Probablemente se lo haya preguntado alguna vez cuando ve la imagen de conejos a los que se ve corretear en entornos salvajes huyendo de sus depredadores pero portando una pequeña pero llamativa cola blanca que los delata. Un color blanco intenso que destaca además del resto del pelaje del animal que si parece adaptado al camuflaje. El sentido común parece decir que la cola es una invitación del propio conejo para que su depredador no lo pierda de vista. Y lo cace.

¿La evolución se equivoca en este caso? La respuesta, aunque no pueda creerlo, es que no. Ese color tan llamativo tiene un sentido, una lógica. Se ha barajado la posibilidad de que la cola blanca sea un poderoso atractivo sexual para sus congéneres y que las necesidades reproductivas estén por encima de las de la propia seguridad y supervivencia del individuo. Sin embargo, ¿no es una contradicción? ¿Garantizar la supervivencia y al mismo tiempo buscar la eliminación física?.
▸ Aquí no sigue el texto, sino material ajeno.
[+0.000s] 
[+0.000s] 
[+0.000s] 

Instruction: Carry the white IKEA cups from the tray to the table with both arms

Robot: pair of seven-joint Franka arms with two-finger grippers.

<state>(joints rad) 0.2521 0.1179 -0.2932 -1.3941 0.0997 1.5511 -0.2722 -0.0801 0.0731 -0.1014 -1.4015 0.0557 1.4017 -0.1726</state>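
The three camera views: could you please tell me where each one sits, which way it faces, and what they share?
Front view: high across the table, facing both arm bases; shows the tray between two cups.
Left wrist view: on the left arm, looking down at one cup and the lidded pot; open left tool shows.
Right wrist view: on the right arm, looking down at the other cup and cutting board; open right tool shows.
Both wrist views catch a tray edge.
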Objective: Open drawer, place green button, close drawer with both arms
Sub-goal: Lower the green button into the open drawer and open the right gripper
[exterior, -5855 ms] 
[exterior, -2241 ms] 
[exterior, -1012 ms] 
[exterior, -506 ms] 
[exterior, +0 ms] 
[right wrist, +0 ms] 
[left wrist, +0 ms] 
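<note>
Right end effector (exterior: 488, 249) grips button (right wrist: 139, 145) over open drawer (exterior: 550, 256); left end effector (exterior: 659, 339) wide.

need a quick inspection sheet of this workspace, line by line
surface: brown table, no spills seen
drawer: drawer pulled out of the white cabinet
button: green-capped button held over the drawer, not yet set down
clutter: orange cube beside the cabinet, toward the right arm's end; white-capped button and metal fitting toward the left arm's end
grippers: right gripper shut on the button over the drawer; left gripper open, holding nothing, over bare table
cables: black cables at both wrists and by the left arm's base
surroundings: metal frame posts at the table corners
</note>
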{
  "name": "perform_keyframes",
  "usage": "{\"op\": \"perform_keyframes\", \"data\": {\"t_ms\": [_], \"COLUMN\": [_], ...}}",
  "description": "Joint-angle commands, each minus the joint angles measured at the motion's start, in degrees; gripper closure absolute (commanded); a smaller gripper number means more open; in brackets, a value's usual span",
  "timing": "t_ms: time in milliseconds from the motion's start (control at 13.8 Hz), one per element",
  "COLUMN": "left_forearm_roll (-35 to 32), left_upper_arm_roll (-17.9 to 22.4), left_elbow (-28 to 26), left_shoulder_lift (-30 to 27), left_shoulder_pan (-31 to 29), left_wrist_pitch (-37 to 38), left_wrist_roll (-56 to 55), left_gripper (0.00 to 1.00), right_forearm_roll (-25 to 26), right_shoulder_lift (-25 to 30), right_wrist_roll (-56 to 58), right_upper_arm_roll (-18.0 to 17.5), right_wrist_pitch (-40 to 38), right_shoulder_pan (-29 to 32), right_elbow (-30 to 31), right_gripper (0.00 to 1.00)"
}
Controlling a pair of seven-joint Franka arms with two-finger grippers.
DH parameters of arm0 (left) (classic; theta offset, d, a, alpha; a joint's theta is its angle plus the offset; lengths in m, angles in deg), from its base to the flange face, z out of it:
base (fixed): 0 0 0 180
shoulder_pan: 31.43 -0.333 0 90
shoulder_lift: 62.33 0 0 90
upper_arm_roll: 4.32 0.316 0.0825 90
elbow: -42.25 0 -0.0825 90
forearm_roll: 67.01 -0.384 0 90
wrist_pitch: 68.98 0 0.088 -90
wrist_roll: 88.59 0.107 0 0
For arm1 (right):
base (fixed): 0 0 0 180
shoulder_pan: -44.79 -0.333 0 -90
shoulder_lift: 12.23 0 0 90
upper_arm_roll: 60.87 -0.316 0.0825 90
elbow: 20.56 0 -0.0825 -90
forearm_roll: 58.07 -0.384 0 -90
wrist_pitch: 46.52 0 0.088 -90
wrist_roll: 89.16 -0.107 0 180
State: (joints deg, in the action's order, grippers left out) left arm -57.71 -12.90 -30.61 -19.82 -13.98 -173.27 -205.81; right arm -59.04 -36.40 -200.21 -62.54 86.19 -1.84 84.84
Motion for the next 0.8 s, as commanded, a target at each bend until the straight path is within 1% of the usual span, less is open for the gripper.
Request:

Un biólogo evolutivo alemán, Dirk Semmannn, de la Universidad de Göttingen parece haber dado con la clave. El color blanco de la cola de los conejos tiene un inequívoco efecto llamada. El punto blanco en movimiento obliga al depredador a centrar su mirada sobre la cola y a confundirlo sobre la naturaleza del animal.

Los cuerpos de los conejos simplemente desaparecen al focalizar el depredador su vista en ese llamativo punto sometido a un movimiento caótico y en el fragor de la persecución. Algo que también podría explicar el uso que hacen en las sabanas africanas las gacelas de Thompson también con sus colas blancas.

La explicación llega más lejos cuando se tiene en cuenta que la carrera de los conejos perseguidos incluyen curvas cerradas, momentos en los que el depredador pierde su punto blanco de referencia al desenfilarse de la trayectoria de la carrera de persecución. El depredador pierde unos segundos vitales y los conejos los ganan para sobrevivir.

Chinchillas

El caso de las colas de las chinchillas es totalmente distinto. Suelen tener incluso tamaños diferentes, mantener el patrón de color del pelaje y hasta ser sensiblemente más oscuras. Hay que tener en cuenta que las chinchillas en su medio natural son animales que viven bajo tierra y que tienen una vida nocturna muy atareada. Por tanto, los colores oscuros les favorecen.

Las colas de las chinchillas les proporcionan el equilibrio necesario en sus carreras y, como sucede con otros animales, forma parte de su lenguaje corporal. Los amantes de las chinchillas habrán podido descubrir cómo a estos animales les cuesta ser sociables con los seres humanos, y más cuando están extraordinariamente pendientes de su entorno.

Cambian de temperamento según sus ciclos hormonales, pero también como consecuencia de ruidos y olores que no les resultan familiares. Y las colas de las chinchillas, como sucede con las de los perros y las de los gatos, son las banderas que muestran su estado de ánimo y su predisposición. Cuando las recogen hacia abajo y hacia adentro, muestran temor, cuando erizan sus pelos, llaman la atención sobre su estado de tensión y su actitud a la defensiva.

Las chinchillas no tienen que utilizar las colas para mejorar sus opciones de supervivencia, para ellas, es otra cosa, una parte de su cuerpo que mejora su equilibrio, optimiza sus habilidades físicas y se ofrece como una herramienta que funciona como una bandera de reconocimiento social.